FILE - A person works on a Polaris snowmobile assembly line at their manufacturing and assembly plant in Roseau, Minnesota, June 7, 2021.
FILE - A person works on a Polaris snowmobile assembly line at their manufacturing and assembly plant in Roseau, Minnesota, June 7, 2021.

The United States said Thursday its economy grew at an annualized 6.6% rate in the April-to-June period as the world’s largest economy continued its recovery from the coronavirus pandemic.

The Commerce Department’s Bureau of Economic Analysis said the second quarter reading was a tenth of a percentage point higher than last month’s advance estimate and was up from the 6.3% annualized advance in the January-to-March period.

The agency said the steady growth reflected the number of businesses that were reopening in the second quarter and continued government financial assistance to combat the worst effects of the pandemic.

Some economists are predicting that the U.S. economy could slow in the second half of 2021 as the highly contagious delta variant of the coronavirus sweeps through the country and hospitalizations surge again.

Meanwhile, the Labor Department reported that 353,000 jobless workers made first-time claims for unemployment compensation last week, up 4,000 from the week before.

The figures for the last two weeks are the lowest since the pandemic swept through the U.S. in March 2020 but remain well above the 218,000 weekly average in 2019. The jobless claims have fallen steadily but unevenly since topping 900,000 a week in early January.

Filings for unemployment compensation have often been seen as a current reading of the country’s economic health. But other statistics are also relevant barometers.
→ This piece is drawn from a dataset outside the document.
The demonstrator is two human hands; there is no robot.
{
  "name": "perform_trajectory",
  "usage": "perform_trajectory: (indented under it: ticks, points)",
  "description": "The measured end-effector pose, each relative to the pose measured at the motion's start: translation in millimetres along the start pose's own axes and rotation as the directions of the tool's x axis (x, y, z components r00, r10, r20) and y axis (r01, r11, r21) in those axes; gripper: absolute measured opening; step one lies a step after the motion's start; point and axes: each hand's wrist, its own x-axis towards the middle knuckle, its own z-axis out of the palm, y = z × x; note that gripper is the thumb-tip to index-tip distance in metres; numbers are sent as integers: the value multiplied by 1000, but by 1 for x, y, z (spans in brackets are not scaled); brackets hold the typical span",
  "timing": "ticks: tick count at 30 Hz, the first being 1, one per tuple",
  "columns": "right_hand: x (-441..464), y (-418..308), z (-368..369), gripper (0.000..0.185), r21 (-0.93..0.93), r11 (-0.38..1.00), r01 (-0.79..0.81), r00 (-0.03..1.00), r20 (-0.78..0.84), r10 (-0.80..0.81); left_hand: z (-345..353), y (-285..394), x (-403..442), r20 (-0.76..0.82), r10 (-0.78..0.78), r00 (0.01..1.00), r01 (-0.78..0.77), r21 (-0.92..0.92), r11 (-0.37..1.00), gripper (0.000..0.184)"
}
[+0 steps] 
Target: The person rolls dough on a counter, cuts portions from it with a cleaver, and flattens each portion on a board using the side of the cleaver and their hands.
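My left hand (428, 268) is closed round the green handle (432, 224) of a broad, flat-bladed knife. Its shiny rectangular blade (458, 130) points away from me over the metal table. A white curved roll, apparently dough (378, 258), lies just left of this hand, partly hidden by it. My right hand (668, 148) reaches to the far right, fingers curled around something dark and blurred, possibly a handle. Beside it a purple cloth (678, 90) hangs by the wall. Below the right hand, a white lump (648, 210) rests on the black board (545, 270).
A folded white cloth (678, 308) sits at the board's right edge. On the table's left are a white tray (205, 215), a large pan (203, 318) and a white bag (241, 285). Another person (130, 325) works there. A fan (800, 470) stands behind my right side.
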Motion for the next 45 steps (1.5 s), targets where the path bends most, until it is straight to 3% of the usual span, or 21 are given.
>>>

In July, the U.S. added 943,000 jobs, the seventh biggest month of job creation in U.S. history and followed 938,000 in June. The unemployment rate has now dropped to 5.4%, still a couple of percentage points higher than before the pandemic started.
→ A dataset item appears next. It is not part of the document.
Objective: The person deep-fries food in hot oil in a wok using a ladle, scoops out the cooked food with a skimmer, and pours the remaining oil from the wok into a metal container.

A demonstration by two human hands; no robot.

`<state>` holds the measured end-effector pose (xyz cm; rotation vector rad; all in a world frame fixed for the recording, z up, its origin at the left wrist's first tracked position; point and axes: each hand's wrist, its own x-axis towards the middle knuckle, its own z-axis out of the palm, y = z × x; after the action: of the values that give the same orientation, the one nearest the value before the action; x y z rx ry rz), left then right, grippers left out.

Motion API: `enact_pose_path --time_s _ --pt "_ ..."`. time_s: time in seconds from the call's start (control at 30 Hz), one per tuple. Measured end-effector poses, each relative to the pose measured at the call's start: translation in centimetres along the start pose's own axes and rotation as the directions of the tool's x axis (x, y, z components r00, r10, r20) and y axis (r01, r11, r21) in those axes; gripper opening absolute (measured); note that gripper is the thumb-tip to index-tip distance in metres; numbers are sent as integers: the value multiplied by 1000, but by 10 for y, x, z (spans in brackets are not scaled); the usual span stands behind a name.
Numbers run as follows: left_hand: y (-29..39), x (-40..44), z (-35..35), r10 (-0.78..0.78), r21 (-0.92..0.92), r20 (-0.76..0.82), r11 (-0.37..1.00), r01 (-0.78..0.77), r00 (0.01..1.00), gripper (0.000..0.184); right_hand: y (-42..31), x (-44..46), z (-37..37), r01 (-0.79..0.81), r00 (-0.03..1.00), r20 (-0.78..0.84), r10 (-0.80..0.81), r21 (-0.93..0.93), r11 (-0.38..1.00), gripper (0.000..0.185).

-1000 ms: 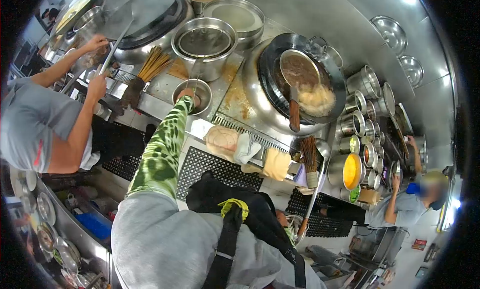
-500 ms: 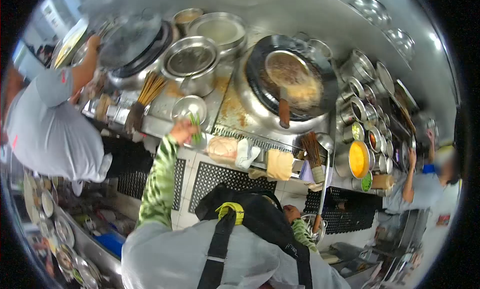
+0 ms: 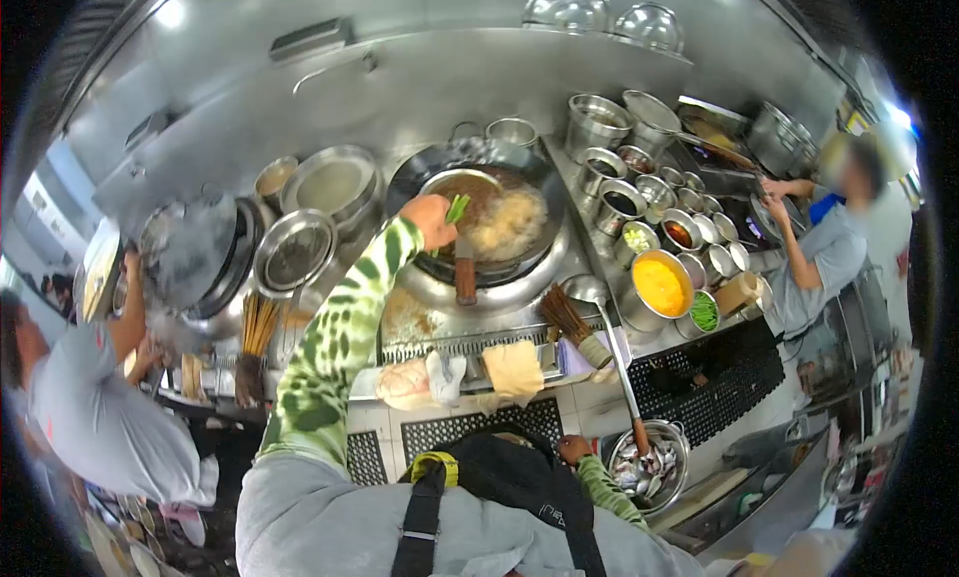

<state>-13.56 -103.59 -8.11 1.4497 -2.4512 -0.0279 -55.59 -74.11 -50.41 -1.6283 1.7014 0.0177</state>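
My left hand (image 3: 431,223) is closed around a small bunch of green vegetable stalks (image 3: 458,208) with their tips sticking out, above the near left part of the wok (image 3: 559,212). Bubbling brown liquid with pale foam (image 3: 509,227) fills the wok. A round strainer with a wooden handle (image 3: 466,277) rests in it, close to my left hand. Beside my apron, my right hand (image 3: 574,448) has curled fingers; anything in them is hidden. A metal bowl of fish pieces (image 3: 654,477) lies to its right.
A long ladle (image 3: 617,352) slants over the counter edge toward the bowl. Bamboo brushes (image 3: 574,322) and folded cloths (image 3: 513,369) lie along the front. Sauce pots, including an orange one (image 3: 662,283), stand right. Co-workers stand left (image 3: 110,407) and right (image 3: 834,247).
My left hand has moved right with the green stalks, from beside the metal bowl on the counter to over the wok. The view has turned, showing more of the back wall.
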Motion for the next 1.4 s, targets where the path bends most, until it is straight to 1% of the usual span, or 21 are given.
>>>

In all, the U.S. lost about 22 million jobs in the early months of the pandemic and now has recovered 16.7 million of them.

The size of the U.S. economy — nearly $23 trillion — now exceeds its pre-pandemic level as it recovers faster than many economists had predicted during the worst of the business closings more than a year ago.

How fast the growth will continue is an open question.

Political disputes have erupted in numerous states between conservative Republican governors who have resisted imposing mandatory face mask and vaccination rules on schools and businesses in their states, while some education and municipal leaders are advocating tougher rules to try to prevent the spread of the delta variant.

The rate of new vaccinations had been falling in the U.S. but now is increasing as more people see others in their communities hospitalized from the virus and their lives endangered. Full government approval this week of the Pfizer-BioNTech vaccine may also convince some vaccination skeptics to get inoculated.

Nearly 63% of U.S. adults have now been fully vaccinated, but when children are included, slightly more than half of the U.S. population of 332 million has received shots.